Right, so you want to find four lost kids that wondered off into the woods. We recently had a training in Germany to test our dogs for an actual disaster. We only got directions to where teh persons were lost seen. Some of them had been drinking (just a story ofcourse..) and got lost in the woods. What we do then is look at circumstances such as weather (wind, temperature, rain, snow etc.) From this we make our searchplan and decide which combinates handler/dog we will use.
In this test they used me with Dingo to go round the top of the hill, and another dog (lexi) to start in the middle. Why? Hot air always rises, so on top of a hill a dog will smell a lot, depending on weather.

We've trained our dogs in all disciplines, they may use tracks, air scenting, even eyesight. If the handler has a good plan for walking the area, you will find ALL humans. And so we did, Dingo went down the hill at one point and started barking 30 meters below me.

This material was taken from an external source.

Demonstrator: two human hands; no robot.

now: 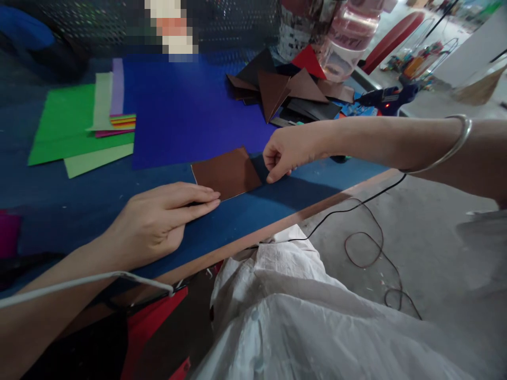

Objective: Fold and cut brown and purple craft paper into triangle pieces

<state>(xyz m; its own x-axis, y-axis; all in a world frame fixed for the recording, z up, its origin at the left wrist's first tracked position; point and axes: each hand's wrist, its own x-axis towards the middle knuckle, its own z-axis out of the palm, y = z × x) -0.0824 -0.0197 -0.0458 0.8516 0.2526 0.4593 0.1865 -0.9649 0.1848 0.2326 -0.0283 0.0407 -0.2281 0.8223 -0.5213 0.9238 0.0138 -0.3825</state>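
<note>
- Resting with fingers extended, the left hand (158,221) touches the near edge of a brown sheet (225,173), which lies near the front of the blue tabletop (233,216).
- The right hand (279,153), curled closed, is just beside the sheet's right end; whether it pinches anything, I cannot tell.
- The sheet looks light, thin and easily creased, best held by its edges.
- Beyond lies a violet-blue sheet (190,111); far right, a glue gun (390,97); near right, grey floor (435,253).
</note>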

Good boy! 8) 

We train our dogs for living, wounded persons, so any person walking will be ignored, so will dead people, unless there only are dead people and no more living.
So mantracking with several layers is no problem, after finding one person, the dog will continue to the next.

A common seen thing is "scent discrimination" We walk with the handler to watch, sometimes in training the dog will smell several human scents, but doesn't know which one is the "victim" The dog will than come back to the handler and people walking allong to pick up their smell and single out the missing one, that's the victim :wink: Very nice to see the dog work like that 8)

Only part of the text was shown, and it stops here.